AIM OF THE EXERCISE: Please retype the listing below, matching every line exactly.

GIVEN INFORMATION:

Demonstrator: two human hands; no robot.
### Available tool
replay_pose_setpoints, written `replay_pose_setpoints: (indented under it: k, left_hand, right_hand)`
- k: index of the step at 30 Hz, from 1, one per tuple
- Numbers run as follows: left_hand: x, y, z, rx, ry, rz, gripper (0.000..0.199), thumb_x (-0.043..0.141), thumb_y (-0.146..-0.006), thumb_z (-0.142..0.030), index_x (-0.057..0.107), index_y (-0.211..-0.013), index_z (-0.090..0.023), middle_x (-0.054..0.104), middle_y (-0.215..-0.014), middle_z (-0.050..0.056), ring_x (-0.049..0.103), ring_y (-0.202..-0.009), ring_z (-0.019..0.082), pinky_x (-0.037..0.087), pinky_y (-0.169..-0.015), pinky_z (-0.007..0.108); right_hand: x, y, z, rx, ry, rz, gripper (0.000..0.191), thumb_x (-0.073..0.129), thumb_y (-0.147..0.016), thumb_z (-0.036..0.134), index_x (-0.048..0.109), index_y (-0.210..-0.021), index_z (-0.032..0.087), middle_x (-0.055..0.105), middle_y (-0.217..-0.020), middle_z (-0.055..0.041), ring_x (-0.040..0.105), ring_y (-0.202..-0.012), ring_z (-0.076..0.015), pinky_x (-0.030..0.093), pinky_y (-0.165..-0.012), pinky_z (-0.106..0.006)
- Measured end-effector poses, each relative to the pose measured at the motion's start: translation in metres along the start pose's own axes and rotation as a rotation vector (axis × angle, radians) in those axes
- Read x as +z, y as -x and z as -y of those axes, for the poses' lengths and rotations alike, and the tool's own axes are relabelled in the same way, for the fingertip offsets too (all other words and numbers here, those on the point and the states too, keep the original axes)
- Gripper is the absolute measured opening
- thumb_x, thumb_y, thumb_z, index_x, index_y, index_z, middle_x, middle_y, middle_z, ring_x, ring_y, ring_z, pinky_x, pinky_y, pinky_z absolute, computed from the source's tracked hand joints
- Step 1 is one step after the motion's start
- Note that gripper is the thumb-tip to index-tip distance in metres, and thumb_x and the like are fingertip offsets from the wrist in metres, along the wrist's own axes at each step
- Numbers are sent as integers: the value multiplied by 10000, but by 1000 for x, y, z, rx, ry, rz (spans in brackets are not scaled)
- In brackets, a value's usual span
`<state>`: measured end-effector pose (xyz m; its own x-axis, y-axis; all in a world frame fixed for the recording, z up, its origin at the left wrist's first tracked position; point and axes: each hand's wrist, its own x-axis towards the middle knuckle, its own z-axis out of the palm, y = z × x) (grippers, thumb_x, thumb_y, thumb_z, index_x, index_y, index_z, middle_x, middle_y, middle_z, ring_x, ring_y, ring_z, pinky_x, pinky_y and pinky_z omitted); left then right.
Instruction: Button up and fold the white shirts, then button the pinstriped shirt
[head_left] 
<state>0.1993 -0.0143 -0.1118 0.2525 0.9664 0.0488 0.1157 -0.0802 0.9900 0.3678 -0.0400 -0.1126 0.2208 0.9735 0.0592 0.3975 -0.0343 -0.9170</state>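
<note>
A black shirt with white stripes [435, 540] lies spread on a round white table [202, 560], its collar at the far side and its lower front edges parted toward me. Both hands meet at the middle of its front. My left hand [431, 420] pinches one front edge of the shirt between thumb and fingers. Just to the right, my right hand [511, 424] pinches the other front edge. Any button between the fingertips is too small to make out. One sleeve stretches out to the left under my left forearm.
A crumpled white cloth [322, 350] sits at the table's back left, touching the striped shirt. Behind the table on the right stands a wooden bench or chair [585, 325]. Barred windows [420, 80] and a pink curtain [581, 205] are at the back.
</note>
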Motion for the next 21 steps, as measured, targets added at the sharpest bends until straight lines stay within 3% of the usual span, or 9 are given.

EXERCISE RESPONSE:
Demonstrator: two human hands; no robot.
### Available tool
replay_pose_setpoints, written `replay_pose_setpoints: (indented under it: k, left_hand, right_hand)`
- k: index of the step at 30 Hz, from 1, one per tuple
- Numbers run as follows: left_hand: x, y, z, rx, ry, rz, gripper (0.000..0.199), thumb_x (-0.043..0.141), thumb_y (-0.146..-0.006), thumb_z (-0.142..0.030), index_x (-0.057..0.107), index_y (-0.211..-0.013), index_z (-0.090..0.023), middle_x (-0.054..0.104), middle_y (-0.215..-0.014), middle_z (-0.050..0.056), ring_x (-0.049..0.103), ring_y (-0.202..-0.009), ring_z (-0.019..0.082), pinky_x (-0.037..0.087), pinky_y (-0.169..-0.015), pinky_z (-0.007..0.108); right_hand: x, y, z, rx, ry, rz, gripper (0.000..0.191), thumb_x (-0.073..0.129), thumb_y (-0.147..0.016), thumb_z (-0.036..0.134), index_x (-0.048..0.109), index_y (-0.210..-0.021), index_z (-0.032..0.087), middle_x (-0.055..0.105), middle_y (-0.217..-0.020), middle_z (-0.055..0.041), ring_x (-0.040..0.105), ring_y (-0.202..-0.012), ring_z (-0.076..0.015), pinky_x (-0.030..0.093), pinky_y (-0.165..-0.012), pinky_z (-0.106..0.006)
- Measured end-effector poses, each relative to the pose measured at the motion's start: translation in metres along the start pose's own axes and rotation as a rotation vector (axis × angle, radians) in those axes
- Read x as +z, y as -x and z as -y of those axes, for the poses' lengths and rotations alike, and the tool's own axes are relabelled in the same way, for the fingertip offsets too (all other words and numbers here, those on the point and the states too, keep the original axes)
- Gripper is the absolute measured opening
- thumb_x, thumb_y, thumb_z, index_x, index_y, index_z, middle_x, middle_y, middle_z, ring_x, ring_y, ring_z, pinky_x, pinky_y, pinky_z absolute, computed from the source's tracked hand joints
- Step 1 is one step after the motion's start
- Note that gripper is the thumb-tip to index-tip distance in metres, and thumb_x and the like are fingertip offsets from the wrist in metres, along the wrist's own axes at each step
- Numbers are sent as integers: the value multiplied by 10000, but by 1000 for x, y, z, rx, ry, rz (spans in brackets are not scaled)
- In brackets, a value's usual span
`<state>`: measured end-effector pose (xyz m; its own x-axis, y-axis; all in a world frame fixed for the recording, z up, its origin at the left wrist's first tracked position; point and axes: each hand's wrist, its own x-axis towards the middle knuckle, its own z-axis out of the palm, y = z × x) (grippers, thumb_x, thumb_y, thumb_z, index_x, index_y, index_z, middle_x, middle_y, middle_z, ring_x, ring_y, ring_z, pinky_x, pinky_y and pinky_z omitted); left then right.
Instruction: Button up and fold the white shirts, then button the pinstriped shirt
[head_left] 
<state>0.1993 -0.0143 -0.1118 0.2525 0.9664 0.0488 0.1157 -0.0802 0.9900 0.3678 -0.0400 -0.1126 0.2208 0.9735 0.0592 0.3975 -0.0343 -0.9170</state>
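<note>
A black shirt with white stripes [435, 540] lies spread on a round white table [202, 560], its collar at the far side and its lower front edges parted toward me. Both hands meet at the middle of its front. My left hand [431, 420] pinches one front edge of the shirt between thumb and fingers. Just to the right, my right hand [511, 424] pinches the other front edge. Any button between the fingertips is too small to make out. One sleeve stretches out to the left under my left forearm.
A crumpled white cloth [322, 350] sits at the table's back left, touching the striped shirt. Behind the table on the right stands a wooden bench or chair [585, 325]. Barred windows [420, 80] and a pink curtain [581, 205] are at the back.
</note>
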Motion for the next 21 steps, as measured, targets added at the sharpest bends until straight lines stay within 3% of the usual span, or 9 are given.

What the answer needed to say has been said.